Cargando y explorando los datos: Cargamos los datos de entrenamiento, examinamos su estructura y echamos un vistazo más de cerca a las mediciones espectrales y HPLC . Entender los datos en esta etapa es una base crítica para cualquier análisis exitoso.
Visualización de datos: A través de la visualización, obtuvimos una imagen más clara del conjunto de datos. Al graficar espectros codificados por color según la concentración de glucosa , pudimos observar cómo aparecen las variaciones químicas en las muestras.

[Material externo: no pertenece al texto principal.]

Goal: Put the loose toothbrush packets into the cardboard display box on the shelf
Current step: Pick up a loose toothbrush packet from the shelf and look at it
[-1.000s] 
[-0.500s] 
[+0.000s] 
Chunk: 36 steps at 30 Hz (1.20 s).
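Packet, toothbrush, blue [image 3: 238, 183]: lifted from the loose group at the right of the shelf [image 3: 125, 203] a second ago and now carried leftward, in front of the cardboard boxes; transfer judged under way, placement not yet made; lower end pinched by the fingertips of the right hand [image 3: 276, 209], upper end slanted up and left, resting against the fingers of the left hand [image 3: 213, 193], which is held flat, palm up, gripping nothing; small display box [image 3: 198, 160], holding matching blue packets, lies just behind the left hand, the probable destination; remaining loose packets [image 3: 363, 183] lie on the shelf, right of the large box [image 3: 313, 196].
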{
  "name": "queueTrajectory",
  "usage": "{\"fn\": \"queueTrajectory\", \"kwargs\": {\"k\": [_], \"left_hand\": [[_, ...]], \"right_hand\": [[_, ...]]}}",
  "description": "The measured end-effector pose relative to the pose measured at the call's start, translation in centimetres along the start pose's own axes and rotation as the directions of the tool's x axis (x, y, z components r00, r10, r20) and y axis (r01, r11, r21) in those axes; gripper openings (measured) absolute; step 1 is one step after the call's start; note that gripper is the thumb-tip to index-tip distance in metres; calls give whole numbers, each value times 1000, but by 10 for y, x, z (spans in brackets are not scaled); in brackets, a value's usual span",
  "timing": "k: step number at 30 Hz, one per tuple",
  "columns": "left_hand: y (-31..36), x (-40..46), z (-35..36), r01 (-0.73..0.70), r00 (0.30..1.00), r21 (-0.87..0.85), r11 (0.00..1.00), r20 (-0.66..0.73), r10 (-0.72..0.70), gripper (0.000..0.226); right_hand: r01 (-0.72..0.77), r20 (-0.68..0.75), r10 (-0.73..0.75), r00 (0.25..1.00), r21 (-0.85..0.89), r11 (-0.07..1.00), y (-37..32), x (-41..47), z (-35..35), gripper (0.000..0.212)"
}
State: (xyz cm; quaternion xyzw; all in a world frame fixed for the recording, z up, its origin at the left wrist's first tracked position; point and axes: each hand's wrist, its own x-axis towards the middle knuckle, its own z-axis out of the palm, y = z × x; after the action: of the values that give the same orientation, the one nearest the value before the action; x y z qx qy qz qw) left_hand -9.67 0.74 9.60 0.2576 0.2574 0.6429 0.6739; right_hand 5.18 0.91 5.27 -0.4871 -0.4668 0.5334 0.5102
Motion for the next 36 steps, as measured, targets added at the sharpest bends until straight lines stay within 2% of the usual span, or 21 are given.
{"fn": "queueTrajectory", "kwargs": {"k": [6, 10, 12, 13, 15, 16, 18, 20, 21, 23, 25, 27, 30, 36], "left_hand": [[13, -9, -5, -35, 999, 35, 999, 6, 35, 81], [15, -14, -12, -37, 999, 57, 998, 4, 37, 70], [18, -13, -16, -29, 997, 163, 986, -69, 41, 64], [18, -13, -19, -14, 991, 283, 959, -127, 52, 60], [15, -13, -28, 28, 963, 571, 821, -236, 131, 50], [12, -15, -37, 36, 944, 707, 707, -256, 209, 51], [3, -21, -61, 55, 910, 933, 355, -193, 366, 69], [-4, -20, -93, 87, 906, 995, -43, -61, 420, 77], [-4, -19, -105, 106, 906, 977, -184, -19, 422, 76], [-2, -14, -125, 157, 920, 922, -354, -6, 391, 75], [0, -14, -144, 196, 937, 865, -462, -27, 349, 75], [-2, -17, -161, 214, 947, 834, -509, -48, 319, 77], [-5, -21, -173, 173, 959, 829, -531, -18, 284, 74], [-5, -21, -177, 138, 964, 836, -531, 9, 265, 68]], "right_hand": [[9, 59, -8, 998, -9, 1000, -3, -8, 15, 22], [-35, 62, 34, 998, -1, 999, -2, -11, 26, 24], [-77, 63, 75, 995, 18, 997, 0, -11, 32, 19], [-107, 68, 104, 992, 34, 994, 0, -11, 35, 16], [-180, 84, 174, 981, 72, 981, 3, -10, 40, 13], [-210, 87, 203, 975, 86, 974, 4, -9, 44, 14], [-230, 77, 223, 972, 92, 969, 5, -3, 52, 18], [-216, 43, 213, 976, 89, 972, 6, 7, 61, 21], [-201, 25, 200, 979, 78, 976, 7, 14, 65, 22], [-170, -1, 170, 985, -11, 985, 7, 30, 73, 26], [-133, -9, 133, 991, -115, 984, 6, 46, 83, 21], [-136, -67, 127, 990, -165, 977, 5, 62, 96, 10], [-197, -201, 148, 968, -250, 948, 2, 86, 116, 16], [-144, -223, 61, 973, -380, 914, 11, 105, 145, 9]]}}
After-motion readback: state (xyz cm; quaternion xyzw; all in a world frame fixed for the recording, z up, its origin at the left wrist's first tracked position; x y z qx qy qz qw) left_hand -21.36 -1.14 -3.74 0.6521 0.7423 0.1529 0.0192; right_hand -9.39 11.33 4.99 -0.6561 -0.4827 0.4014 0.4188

Preprocesamiento de datos: Preparamos los datos espectrales para el modelado aplicando varias técnicas de preprocesamiento: corte de rango, corrección lineal , derivadas de Savitzky-Golay y escalado estándar. Estos pasos ayudaron a reducir el ruido y mejorar la calidad general de los datos.
Entrenamiento del modelo: Usando los datos procesados, entrenamos un modelo de regresión de Mínimos Cuadrados Parciales (PLS) para predecir concentraciones de glucosa. La validación cruzada nos ayudó a determinar el número óptimo de componentes y evaluar el rendimiento del modelo.
Prueba y aplicación: Finalmente, aplicamos nuestro modelo entrenado al conjunto de datos de prueba para predecir concentraciones de glucosa en tiempo real. Esto demostró cómo el modelo puede usarse para rastrear niveles de glucosa durante la fermentación.
Este tutorial ofrece una introducción práctica al uso de aprendizaje automático para análisis de datos espectroscópicos. Siguiendo estos pasos, puedes extraer información significativa de datos espectrales complejos y construir modelos predictivos que tienen aplicaciones en el mundo real.